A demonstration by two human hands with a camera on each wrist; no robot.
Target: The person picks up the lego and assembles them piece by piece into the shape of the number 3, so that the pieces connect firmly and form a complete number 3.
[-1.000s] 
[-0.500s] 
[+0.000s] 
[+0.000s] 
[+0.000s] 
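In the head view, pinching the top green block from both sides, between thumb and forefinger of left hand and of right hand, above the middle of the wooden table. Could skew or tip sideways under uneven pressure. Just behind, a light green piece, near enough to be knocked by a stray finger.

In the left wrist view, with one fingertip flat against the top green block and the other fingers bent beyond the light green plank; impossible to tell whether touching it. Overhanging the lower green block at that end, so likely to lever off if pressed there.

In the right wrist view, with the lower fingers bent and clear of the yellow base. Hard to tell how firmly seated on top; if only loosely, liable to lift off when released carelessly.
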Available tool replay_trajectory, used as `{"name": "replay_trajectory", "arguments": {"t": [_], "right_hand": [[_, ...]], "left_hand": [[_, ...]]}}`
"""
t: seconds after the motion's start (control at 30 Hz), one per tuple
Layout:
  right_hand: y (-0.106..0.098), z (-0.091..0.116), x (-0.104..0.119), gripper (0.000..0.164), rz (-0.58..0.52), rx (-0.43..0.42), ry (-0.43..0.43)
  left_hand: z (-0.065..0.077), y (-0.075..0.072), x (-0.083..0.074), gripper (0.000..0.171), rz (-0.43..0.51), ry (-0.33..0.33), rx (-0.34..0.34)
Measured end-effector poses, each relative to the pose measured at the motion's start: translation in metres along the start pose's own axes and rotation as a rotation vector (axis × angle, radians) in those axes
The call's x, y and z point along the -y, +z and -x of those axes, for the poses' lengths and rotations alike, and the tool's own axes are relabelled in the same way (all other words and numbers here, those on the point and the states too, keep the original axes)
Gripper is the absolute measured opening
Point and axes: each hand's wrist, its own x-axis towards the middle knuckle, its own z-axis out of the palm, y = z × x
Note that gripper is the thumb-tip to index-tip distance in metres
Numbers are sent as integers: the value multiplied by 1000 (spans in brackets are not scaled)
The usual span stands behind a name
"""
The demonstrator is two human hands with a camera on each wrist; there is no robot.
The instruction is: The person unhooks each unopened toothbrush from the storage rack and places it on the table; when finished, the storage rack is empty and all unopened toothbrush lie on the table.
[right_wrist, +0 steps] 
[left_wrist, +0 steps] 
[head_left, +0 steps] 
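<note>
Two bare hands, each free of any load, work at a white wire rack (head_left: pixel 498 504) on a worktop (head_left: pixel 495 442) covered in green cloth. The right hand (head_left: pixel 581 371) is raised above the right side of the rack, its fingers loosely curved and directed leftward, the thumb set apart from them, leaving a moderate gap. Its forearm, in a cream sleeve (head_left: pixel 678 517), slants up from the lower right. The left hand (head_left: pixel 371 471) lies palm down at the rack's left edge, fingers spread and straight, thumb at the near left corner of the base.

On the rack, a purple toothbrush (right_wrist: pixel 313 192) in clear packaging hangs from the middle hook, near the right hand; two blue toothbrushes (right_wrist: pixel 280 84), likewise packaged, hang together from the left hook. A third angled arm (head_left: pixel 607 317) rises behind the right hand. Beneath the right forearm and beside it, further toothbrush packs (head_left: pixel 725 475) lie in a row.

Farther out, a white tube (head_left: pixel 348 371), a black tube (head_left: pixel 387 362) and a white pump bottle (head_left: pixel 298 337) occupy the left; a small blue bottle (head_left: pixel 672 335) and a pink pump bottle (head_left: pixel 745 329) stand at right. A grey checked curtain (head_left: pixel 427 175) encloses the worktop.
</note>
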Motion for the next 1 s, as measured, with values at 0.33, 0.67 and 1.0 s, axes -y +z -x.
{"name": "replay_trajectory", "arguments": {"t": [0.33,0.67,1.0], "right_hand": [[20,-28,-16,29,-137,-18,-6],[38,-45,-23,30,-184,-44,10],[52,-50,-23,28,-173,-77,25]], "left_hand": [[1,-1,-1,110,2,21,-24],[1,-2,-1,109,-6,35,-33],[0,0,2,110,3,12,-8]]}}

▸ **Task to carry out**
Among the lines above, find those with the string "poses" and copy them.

▸ **Written solution**
Measured end-effector poses, each relative to the pose measured at the motion's start: translation in metres along the start pose's own axes and rotation as a rotation vector (axis × angle, radians) in those axes
The call's x, y and z point along the -y, +z and -x of those axes, for the poses' lengths and rotations alike, and the tool's own axes are relabelled in the same way (all other words and numbers here, those on the point and the states too, keep the original axes)

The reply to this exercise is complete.